Grace is a monthly reading series in New York focusing on women literary writers.
Grace Book Club: Recommended Reading for March 2006


Here They Come
By Yannick Murphy

Reviewed by Emberly Nesbitt

Narrated by a 13-year-old girl living in 1970s New York, Here They Come by Yannick Murphy brings pluck and humor as well as a virtuoso writing-style to a novel about a family. Written linearly, but strung together in lyric vignettes, the more explicit details in Murphy’s prose enter in as authentic and integral to the story. The writing may not be like anything you have read before – so densely packed with movement and detail and, well, precociousness – you might fear that this is just another book to feed the mind, not win the heart, but Murphy gets you in the end and gets you good, twists you around with fellow-feeling and with well-crafted sentences that go straight to the edge of love, dysfunction, poverty, growing up, and, of course, straight to the edge of thirteen.

The unnamed adolescent narrator (last name Smith), wise beyond her years, is a tougher-than-thou presence. Living in Manhattan with her mother, her sisters and brother, and the accumulated bags of garbage, which they are too poor to pay to have picked up, they eat lemon-mayonnaise rice while their mother and grandmother, Ma Mère, speak French to each other and ply themselves with booze. The narrator’s father lives out on Long Island with his girlfriend, known only as “the slut,” who the narrator describes as “flat. Her bra size is A ad infinitum. My one tit is already bigger than either one of hers. She looks like an old mother monkey in the wild who breast-fed for years and now she’s all dried up and all that protrudes are her two monstrous nipples that look like they’ve slipped halfway down to her belly…I think my father loves her because she is so flat, because she’s narrow at the hips and looks like a boy behind with her short blond hair, and then she turns around and you realize from her face that she’s a woman, and it’s a surprise and I bet that’s why he loves her.”

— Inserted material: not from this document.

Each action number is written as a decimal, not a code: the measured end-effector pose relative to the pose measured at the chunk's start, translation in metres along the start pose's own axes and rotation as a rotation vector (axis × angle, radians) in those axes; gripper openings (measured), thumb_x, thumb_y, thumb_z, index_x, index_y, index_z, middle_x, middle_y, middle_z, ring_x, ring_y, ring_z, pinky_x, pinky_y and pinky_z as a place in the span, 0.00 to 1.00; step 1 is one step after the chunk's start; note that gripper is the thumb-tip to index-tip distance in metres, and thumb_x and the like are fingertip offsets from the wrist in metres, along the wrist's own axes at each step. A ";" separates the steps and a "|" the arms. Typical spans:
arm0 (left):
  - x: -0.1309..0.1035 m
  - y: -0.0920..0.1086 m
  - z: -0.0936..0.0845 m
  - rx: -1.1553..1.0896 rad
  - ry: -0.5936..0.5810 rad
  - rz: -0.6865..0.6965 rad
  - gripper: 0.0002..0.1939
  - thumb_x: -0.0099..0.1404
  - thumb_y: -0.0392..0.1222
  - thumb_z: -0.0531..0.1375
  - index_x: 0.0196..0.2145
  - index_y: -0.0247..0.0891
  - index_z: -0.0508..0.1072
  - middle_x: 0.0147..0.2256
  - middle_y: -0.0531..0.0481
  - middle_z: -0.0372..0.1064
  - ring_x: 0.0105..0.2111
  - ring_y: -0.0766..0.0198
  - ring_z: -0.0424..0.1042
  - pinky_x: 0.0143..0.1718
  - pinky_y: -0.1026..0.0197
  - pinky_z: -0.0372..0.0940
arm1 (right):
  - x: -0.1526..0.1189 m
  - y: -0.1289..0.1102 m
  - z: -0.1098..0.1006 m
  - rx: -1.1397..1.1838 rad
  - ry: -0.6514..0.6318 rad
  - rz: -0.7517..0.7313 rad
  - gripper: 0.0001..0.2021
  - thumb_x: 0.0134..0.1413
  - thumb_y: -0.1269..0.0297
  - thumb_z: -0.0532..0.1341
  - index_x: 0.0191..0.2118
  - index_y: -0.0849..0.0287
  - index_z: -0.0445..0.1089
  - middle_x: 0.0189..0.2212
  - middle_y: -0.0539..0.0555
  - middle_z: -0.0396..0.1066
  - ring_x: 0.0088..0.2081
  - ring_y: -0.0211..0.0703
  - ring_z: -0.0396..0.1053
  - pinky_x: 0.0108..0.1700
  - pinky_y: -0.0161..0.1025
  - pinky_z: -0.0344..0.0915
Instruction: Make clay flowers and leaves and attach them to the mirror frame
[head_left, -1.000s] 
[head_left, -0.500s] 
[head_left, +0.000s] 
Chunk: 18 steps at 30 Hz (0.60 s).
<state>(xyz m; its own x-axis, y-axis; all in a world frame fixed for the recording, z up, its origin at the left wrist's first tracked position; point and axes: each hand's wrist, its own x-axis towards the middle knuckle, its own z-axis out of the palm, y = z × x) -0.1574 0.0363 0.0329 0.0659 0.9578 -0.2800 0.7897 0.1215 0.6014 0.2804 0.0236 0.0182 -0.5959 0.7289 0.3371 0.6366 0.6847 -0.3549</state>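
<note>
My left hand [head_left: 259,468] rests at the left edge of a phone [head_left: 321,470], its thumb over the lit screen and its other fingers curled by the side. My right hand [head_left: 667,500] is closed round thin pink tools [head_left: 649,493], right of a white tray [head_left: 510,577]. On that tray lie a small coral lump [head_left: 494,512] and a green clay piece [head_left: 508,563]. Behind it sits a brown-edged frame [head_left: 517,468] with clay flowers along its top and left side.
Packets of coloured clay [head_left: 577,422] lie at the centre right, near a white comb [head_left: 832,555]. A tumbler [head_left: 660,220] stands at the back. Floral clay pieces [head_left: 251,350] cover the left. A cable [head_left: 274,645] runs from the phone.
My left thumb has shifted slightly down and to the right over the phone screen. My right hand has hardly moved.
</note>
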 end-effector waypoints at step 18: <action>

Like any thirteen-year-old-girl worth her salt, the narrator has a relationship with a horse, actually a horse cop’s stallion in Central Park, “I go to the park and I see the cop on his stallion again, and the stallion looks at me while I’m scratching my name with a pen into a park bench seat. The cop doesn’t care, but the stallion keeps looking at me like if he didn’t have the cop on his back he’d come right over and strike me down with his hooves. I give the stallion the finger, but only to his chestnut haunch when he’s already passed me by.” She also hangs around the park with one of the legions of foreign hot dog vendors, who feels her up in exchange for hot dogs and candy bars. It’s a dangerous world, but our narrator doesn’t spend time wishing things were any different. Instead she navigates, she negotiates, she says fuck like she’s seen it all, and then she says or does something to remind you that she is only thirteen and has just enough experience to get herself in trouble.

When her father disappears, the search takes his “slut,” along with the narrator’s brother, all the way to Spain, where later sections of book brush by more surreally, but with the same fine focus on observation. Throughout the novel descriptions build through accumulation of detail: “School is steamy. The building warming the wool of our soggy mittens and hats and coats, wet from snowball making and snowball fights. We can hear the snow melting, dripping on closet floors, puddling out from the doors. Everything seems to be seeping out. Lunch can be smelled from the first floor up to the fourth. The odor of fish cakes, spawning its way up the up and down stairs to our rooms. The perfume of teachers teaching seated pupils, spreading through the air from their slight exertions, the use of pointers, page turning and the rolling down of foreign countries’ maps. Something crackly from the loudspeakers. Holiday music played so low between first bell and late bell it could be mistaken for the constant hum of private thoughts.”

In the end Here They Come is a wonderfully realized book, beautifully packaged by McSweeney’s. The neighing stallion on the cover and the smaller fit in the hand mirror Murphy’s narrative itself really: a brave, defiant, ridiculously-gifted upstart that wins you over.